━━━ THE INPUT

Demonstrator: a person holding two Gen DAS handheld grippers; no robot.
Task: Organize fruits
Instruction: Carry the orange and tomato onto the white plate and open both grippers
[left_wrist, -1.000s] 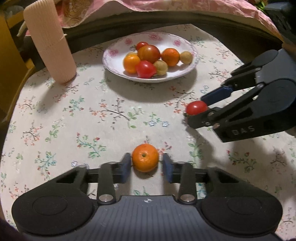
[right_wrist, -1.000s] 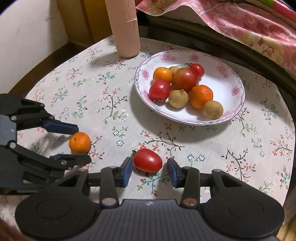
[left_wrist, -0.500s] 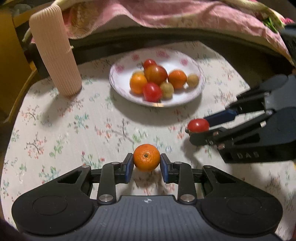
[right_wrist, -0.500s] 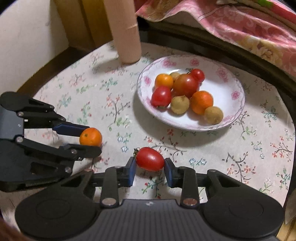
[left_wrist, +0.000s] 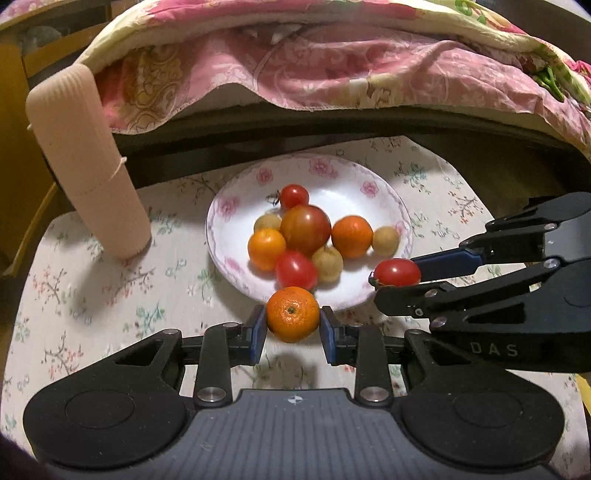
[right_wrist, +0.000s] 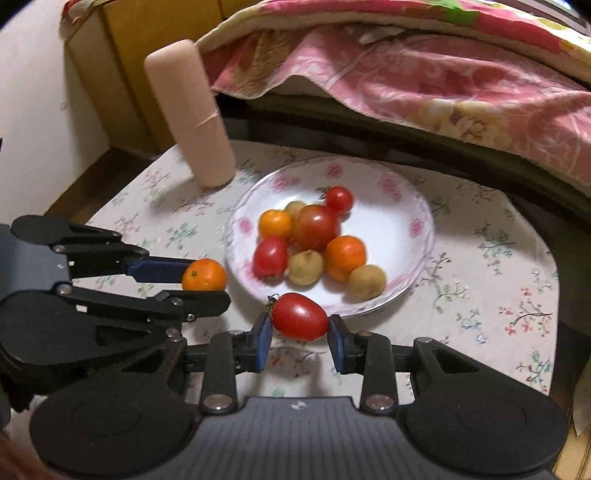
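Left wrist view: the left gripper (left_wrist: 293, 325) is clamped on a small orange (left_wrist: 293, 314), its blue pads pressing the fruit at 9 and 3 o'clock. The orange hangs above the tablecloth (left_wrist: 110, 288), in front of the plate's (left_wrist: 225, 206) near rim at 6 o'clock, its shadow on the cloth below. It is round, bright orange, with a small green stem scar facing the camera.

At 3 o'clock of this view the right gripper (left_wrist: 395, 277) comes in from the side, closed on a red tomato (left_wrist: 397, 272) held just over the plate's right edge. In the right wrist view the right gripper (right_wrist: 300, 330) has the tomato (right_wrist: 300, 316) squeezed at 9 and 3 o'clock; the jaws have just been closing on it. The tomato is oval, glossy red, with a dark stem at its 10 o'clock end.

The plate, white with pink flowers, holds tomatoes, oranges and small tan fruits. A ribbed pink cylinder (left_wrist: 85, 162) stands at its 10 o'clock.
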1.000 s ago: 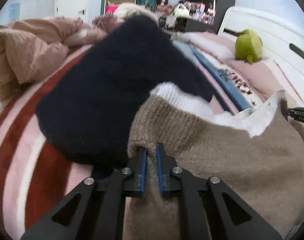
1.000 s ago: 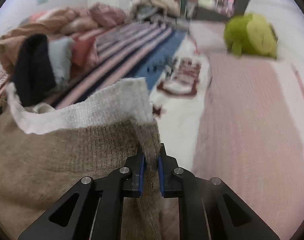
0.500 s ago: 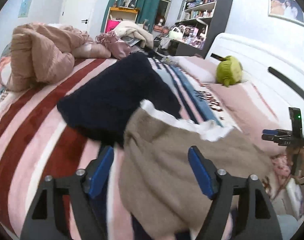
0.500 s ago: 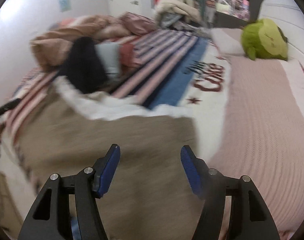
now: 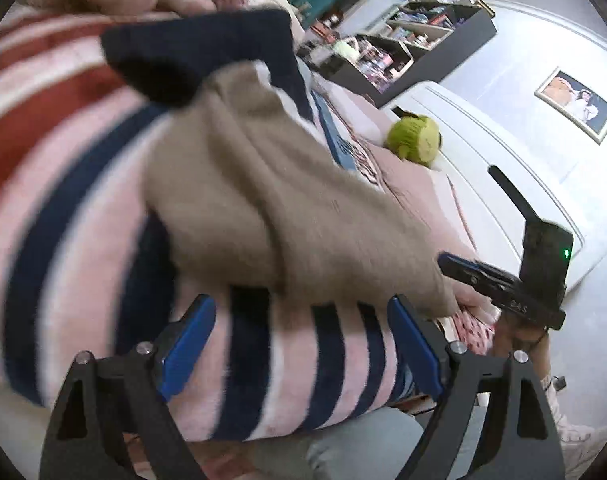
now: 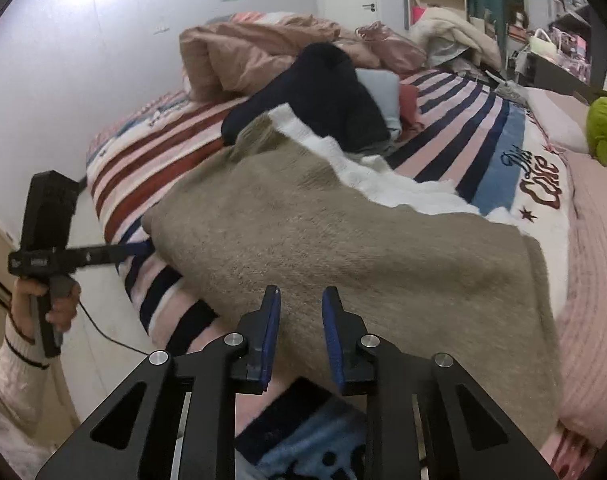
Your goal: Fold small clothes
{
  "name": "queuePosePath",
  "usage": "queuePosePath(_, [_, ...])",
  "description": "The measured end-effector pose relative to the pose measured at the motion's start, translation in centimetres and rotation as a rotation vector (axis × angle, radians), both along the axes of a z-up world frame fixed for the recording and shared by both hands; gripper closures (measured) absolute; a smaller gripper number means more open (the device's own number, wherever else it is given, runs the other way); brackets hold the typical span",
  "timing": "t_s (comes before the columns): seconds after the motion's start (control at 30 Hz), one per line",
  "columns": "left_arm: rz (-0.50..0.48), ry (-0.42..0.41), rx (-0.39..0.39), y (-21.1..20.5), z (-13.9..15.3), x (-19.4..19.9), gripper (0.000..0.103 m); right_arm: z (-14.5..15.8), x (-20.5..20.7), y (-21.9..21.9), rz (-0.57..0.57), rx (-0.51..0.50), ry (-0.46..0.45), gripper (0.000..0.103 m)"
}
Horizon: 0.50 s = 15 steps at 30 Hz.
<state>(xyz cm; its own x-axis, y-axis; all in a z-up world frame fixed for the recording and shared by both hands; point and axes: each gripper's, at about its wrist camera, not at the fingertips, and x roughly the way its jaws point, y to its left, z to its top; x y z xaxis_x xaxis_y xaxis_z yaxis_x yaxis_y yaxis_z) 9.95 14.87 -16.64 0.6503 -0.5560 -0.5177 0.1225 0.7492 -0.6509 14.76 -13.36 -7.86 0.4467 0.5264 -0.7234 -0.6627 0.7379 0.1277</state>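
Right wrist view alone shows the tan sweater's (image 6: 343,240) white trim and the dark garment (image 6: 323,96) beyond it. The right claw (image 6: 301,320) is slightly parted, empty, over the sweater's near edge. The left claw (image 5: 303,344) gapes wide, empty, just short of the sweater (image 5: 271,200), which lies on the bed (image 5: 63,184), its long axis running left to right ahead of the right claw.
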Motion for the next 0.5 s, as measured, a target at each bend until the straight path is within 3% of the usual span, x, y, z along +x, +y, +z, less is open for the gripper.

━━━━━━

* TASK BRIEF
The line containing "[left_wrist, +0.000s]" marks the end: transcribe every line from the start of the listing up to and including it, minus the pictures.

* TASK OUTPUT
Demonstrator: a person holding two Gen DAS handheld grippers; no robot.
Task: Organize fruits
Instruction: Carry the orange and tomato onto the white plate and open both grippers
[left_wrist, -1.000s] 
[right_wrist, -1.000s] 
[left_wrist, -0.500s] 
[right_wrist, -0.500s] 
[left_wrist, +0.000s] 

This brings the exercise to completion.